The STR investor case for Vail rests on tourism demand patterns, regulatory framework, and acquisition economics. With nightly rates averaging $985 and 58% occupancy, gross revenue per Vail property runs approximately $209K annually.
Vail, CO is a low short-term rental DSCR market. Property type: Mountain ski / luxury. Median home value approximately $2.3M. Average nightly rate: $985.
Occupancy rate in Vail averages approximately 58%, which combined with the nightly rate produces gross annual revenue per property of approximately $209K.
Vail Colorado ultra-premium ski STR. STR regulatory environment in Vail: restrictive.
Vail seasonality and tourism patterns
Operating a Vail STR involves managing through winter peak demand and shoulder seasons. Cash flow planning must account for the gap between peak and slower periods.
Vail STR economics
At $2.3M median home value and $985 nightly rate at 58% occupancy, Vail STR economics produce gross revenue of approximately $209K per property. Operating costs typically consume 30-50% of gross, netting roughly $125K to operating income before debt service.
Vail specific FAQ
Vail peaks December through March (ski season) with secondary summer. Lenders use annual averaged occupancy in underwriting.

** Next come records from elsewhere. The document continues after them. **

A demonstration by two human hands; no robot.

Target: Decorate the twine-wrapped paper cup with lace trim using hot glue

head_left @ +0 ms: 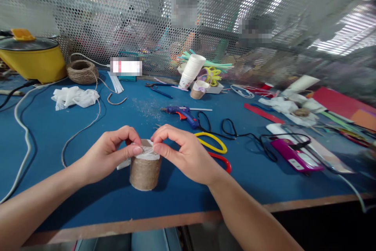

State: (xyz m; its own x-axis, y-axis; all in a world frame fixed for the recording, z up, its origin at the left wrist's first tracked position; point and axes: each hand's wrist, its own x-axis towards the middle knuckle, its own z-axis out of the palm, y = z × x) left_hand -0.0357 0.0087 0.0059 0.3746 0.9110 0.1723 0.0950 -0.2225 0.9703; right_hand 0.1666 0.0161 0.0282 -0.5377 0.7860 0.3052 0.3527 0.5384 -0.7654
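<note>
In the head view, the left hand [107, 150] and right hand [185, 155] both pinched the white band [146, 156] around the top of the twine-wrapped cup [144, 174], apparently to keep it snug. The cup stood upright left of centre near the table's [88, 204] near edge, probably for comfortable two-handed reach; the glue gun [178, 110] lay farther off, slightly right, seemingly parked handy.

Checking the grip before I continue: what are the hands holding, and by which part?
The left hand and right hand pinch the white strip at the upper edge of the brown cup, near its rim.
</note>
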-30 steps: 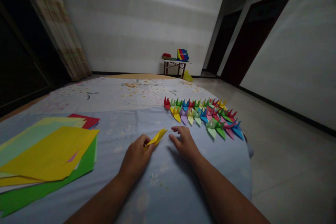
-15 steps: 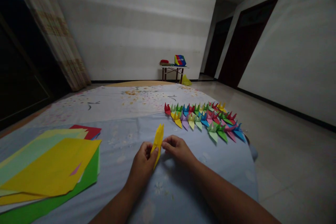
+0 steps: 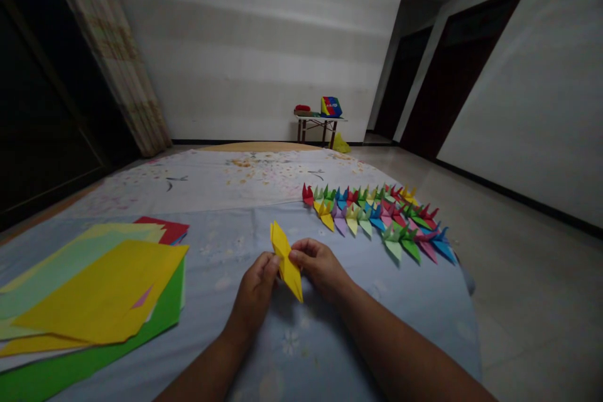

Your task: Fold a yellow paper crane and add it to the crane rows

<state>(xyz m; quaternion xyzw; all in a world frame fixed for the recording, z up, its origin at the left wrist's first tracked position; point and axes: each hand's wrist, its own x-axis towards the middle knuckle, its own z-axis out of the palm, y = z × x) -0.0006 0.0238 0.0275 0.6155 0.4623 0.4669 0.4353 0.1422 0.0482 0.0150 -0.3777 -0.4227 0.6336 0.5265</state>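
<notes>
A long, pointed piece of folded yellow origami paper (image 3: 286, 259) is held above the blue cloth, tilted with its lower tip toward the right. My left hand (image 3: 258, 282) pinches its left edge between thumb and fingers. On the opposite edge, my right hand (image 3: 320, 265) grips it with thumb and bent forefinger. Beyond my right hand stand several rows of folded paper cranes (image 3: 352, 218) in red, green, yellow, blue, pink and purple.
A loose stack of coloured paper sheets (image 3: 101, 292) lies to the left, yellow on top. Blue and white flowered cloths (image 3: 221, 320) cover the round table. Against the far wall is a small table (image 3: 316, 119) bearing a multicoloured bag (image 3: 331, 107).
The yellow folded paper has turned, its lower tip swinging from left to right. My right hand, close beside it before, now grips its right edge. The view has shifted slightly left.
</notes>
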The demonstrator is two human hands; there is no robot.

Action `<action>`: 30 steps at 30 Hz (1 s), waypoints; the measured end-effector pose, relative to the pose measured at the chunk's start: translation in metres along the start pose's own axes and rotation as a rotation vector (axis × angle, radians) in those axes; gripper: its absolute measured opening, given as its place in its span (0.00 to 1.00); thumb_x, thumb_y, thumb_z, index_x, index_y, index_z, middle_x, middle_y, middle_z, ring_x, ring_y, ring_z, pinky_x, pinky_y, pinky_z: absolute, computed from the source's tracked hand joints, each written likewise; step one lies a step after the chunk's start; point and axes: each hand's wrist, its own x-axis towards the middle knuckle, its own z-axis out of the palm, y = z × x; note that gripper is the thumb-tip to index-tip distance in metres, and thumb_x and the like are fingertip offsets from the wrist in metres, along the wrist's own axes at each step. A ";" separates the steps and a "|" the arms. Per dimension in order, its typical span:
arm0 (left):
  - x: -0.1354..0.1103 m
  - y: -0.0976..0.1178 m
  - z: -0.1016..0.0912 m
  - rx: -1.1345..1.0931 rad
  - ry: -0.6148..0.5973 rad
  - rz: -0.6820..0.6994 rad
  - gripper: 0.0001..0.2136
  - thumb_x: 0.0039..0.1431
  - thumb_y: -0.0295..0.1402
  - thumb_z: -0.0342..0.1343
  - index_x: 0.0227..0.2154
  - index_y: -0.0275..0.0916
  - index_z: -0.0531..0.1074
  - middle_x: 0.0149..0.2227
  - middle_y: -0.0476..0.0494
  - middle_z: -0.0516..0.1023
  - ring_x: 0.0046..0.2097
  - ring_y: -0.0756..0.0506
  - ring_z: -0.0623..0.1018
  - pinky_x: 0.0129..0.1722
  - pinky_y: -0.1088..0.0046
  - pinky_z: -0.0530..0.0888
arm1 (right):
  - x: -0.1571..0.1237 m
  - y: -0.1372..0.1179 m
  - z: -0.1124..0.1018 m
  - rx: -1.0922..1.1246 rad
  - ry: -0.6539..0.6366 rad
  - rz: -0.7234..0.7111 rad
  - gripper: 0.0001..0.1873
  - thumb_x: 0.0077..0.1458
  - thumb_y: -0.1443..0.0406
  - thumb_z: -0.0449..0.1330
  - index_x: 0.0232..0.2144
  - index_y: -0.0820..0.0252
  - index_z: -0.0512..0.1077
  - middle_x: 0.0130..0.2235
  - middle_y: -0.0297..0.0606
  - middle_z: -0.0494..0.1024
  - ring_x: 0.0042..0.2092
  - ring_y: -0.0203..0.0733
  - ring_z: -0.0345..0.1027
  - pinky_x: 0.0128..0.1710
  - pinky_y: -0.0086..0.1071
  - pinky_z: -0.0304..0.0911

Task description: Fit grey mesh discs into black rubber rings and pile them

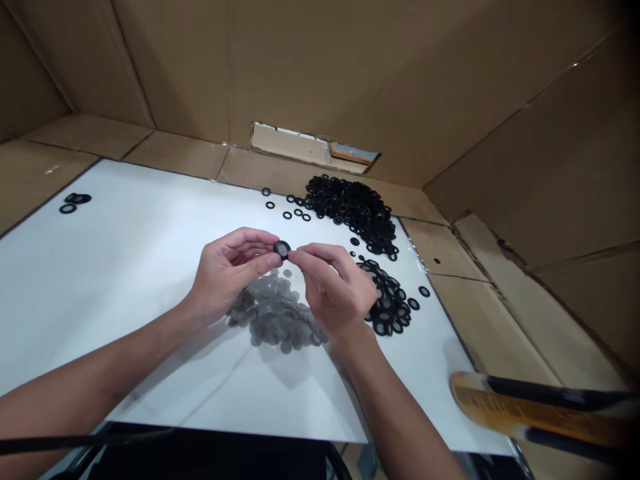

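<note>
Here, black rings (350, 210) dot a white board (100, 293) inside cardboard walls (320, 67).

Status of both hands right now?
Left hand: closed, pinching a black rubber ring with grey mesh centre.
Right hand: closed, pinching the same ring from the other side.
</note>
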 end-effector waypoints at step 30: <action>0.001 0.001 0.002 0.239 0.035 0.002 0.12 0.53 0.33 0.67 0.40 0.37 0.76 0.37 0.45 0.80 0.40 0.47 0.79 0.42 0.73 0.77 | 0.009 -0.015 0.004 0.671 -0.337 0.883 0.08 0.61 0.60 0.61 0.35 0.59 0.70 0.31 0.32 0.74 0.29 0.34 0.70 0.28 0.28 0.70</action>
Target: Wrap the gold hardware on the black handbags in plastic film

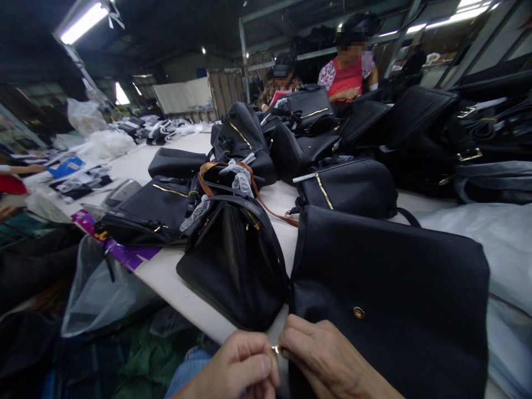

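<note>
My left hand (245,363) is closed in a pinch at the bottom middle, its fingertips on a small gold metal fitting (275,349). From the other side my right hand (320,354) grips the same fitting, close against the left edge of a black leather bag (390,266). The fitting's exact kind is hidden by my fingers. That bag lies with its broad flap facing me, and a round gold snap (358,313) shows on it. Just beyond my left hand stands another black bag (236,260) with a gold zipper.
More black bags (349,188) are piled across the white table (183,288). A brown strap (266,205) lies among them. Clear plastic (499,244) covers the right side. Two co-workers (347,72) are behind the pile; another person's arm (25,169) reaches in at the left.
</note>
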`<state>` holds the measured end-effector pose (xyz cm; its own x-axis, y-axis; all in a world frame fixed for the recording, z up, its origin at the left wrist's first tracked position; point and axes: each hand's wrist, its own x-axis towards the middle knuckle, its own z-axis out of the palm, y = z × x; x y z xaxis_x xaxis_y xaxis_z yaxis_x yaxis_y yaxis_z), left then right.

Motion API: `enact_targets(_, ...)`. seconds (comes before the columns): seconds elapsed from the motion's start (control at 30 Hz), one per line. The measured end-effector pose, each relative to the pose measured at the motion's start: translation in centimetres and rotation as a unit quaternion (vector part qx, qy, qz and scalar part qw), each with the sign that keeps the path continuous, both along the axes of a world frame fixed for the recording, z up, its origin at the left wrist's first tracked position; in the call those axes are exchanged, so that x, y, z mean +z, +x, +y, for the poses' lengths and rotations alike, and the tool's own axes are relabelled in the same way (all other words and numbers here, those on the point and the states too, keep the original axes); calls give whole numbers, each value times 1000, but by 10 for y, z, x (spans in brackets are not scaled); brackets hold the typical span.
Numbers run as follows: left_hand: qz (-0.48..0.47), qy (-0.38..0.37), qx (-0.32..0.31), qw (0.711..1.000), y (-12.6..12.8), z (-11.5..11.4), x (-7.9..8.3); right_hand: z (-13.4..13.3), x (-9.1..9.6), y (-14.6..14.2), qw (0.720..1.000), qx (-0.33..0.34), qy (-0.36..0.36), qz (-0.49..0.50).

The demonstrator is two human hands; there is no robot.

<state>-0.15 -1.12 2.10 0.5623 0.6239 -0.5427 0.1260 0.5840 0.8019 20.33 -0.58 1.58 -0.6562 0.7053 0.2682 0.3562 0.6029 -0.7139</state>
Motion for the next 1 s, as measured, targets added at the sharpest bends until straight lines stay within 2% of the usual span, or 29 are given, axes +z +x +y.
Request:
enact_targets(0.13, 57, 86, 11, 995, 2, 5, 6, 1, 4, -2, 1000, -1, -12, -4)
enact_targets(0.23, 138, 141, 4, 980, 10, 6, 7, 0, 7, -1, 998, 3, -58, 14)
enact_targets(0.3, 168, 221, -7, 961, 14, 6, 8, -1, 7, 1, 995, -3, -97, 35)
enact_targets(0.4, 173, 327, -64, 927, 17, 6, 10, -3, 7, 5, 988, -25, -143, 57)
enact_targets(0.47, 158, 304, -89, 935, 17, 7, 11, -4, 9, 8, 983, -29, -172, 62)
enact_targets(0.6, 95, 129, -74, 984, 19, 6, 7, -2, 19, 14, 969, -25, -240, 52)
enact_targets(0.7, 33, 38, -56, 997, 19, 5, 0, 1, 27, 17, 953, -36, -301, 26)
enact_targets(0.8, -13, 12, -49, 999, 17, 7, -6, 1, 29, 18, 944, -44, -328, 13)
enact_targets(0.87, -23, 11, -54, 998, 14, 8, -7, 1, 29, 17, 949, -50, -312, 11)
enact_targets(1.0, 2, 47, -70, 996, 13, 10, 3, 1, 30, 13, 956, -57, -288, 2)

Vail guests prefer multi-bedroom ski groups. Hot tubs and ski storage command premium rates.
Vail has restrictive STR regulations.
Vail averages approximately 58% occupancy. Premium properties outperform; standard properties cluster near average.
Vail averages approximately $985 per night. Premium units command 1.5-2.5x average.
Full-service STR management in Vail runs 20-35% of gross revenue. Co-host arrangements run 15-25%. Self-management saves the fee but consumes 10-20 hours weekly.
A Vail STR at the median home value of $2.3M typically requires 25-30% down, furniture and setup ($15K-50K), reserves (6-12 months PITIA), and closing costs. Total initial capital roughly $838K+.
Bottom line for Vail STR investors
The investor profile that succeeds in Vail STR combines local market knowledge or quality co-host management, realistic revenue projections using AirDNA data, and operational discipline. Get those right and Vail STR produces strong risk-adjusted returns.
STR regulations vary by city and change frequently. Verify current local rules before acquisition.